_Task statement_: Using the material that follows, identify and copy each line with the string "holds".

_Data extract_:
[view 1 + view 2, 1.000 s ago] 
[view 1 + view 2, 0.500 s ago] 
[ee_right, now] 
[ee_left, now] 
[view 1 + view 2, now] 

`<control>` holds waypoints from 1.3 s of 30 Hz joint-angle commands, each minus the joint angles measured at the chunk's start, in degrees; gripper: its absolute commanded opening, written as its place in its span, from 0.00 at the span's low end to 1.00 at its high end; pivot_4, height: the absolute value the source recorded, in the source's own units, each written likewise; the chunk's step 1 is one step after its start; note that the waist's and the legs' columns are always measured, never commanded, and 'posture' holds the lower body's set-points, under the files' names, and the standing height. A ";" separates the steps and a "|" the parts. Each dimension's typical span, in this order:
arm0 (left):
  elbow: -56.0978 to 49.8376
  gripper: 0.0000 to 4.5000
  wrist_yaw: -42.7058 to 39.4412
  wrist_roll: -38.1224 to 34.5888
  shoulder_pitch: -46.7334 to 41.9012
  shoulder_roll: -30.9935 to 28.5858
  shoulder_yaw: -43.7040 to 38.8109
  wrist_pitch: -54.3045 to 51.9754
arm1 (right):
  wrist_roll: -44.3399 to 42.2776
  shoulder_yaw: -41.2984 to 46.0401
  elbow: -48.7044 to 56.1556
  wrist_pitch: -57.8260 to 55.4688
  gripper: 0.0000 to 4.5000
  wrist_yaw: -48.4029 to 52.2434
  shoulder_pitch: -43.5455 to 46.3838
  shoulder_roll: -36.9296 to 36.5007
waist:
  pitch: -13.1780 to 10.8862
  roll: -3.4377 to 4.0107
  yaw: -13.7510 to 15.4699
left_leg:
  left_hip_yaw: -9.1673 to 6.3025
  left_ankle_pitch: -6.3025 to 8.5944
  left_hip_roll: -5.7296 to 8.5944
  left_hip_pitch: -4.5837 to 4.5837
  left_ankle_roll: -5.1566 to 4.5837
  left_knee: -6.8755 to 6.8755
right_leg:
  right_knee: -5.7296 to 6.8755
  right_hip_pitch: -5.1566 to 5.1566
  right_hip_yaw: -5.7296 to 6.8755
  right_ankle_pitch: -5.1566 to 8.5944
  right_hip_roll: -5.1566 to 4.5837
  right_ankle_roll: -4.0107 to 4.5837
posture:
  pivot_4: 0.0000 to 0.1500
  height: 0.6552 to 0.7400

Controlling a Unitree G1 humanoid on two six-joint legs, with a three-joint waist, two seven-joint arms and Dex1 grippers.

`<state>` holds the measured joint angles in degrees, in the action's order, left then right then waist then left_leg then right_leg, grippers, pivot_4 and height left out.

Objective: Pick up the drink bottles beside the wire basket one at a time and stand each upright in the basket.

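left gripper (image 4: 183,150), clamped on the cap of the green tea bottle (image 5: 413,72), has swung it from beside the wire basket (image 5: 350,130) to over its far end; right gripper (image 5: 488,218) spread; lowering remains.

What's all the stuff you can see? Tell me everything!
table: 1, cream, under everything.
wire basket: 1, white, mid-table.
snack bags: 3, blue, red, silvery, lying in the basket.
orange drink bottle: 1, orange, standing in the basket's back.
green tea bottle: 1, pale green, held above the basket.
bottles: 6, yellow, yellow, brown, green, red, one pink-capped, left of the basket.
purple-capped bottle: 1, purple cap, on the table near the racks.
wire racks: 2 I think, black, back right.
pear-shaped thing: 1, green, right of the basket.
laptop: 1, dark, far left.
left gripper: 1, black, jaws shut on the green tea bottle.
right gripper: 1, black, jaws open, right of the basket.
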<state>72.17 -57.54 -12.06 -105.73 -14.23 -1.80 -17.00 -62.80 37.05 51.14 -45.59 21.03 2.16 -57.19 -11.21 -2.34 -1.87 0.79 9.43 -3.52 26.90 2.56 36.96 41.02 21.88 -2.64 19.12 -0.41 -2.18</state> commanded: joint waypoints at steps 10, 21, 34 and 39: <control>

_Exercise output_:
`<control>` holds waypoints from 1.3 s of 30 Hz joint-angle commands, each minus the joint angles measured at the chunk's start, in degrees; gripper: its absolute commanded opening, written as its place in its span, from 0.00 at the span's low end to 1.00 at its high end; pivot_4, height: the absolute value the source recorded, in the source's own units, each written likewise; the chunk's step 1 is one step after its start; note that the waist's and the legs' columns are always measured, never commanded, and 'posture' holds the lower body's set-points, under the files' names, and the standing height. A ";" separates the steps and a "|" the parts. Each dimension's typical span, in this order:
`<state>` holds the measured joint angles in degrees, in the action's order, left then right then waist then left_leg then right_leg, grippers, pivot_4 and height left out.

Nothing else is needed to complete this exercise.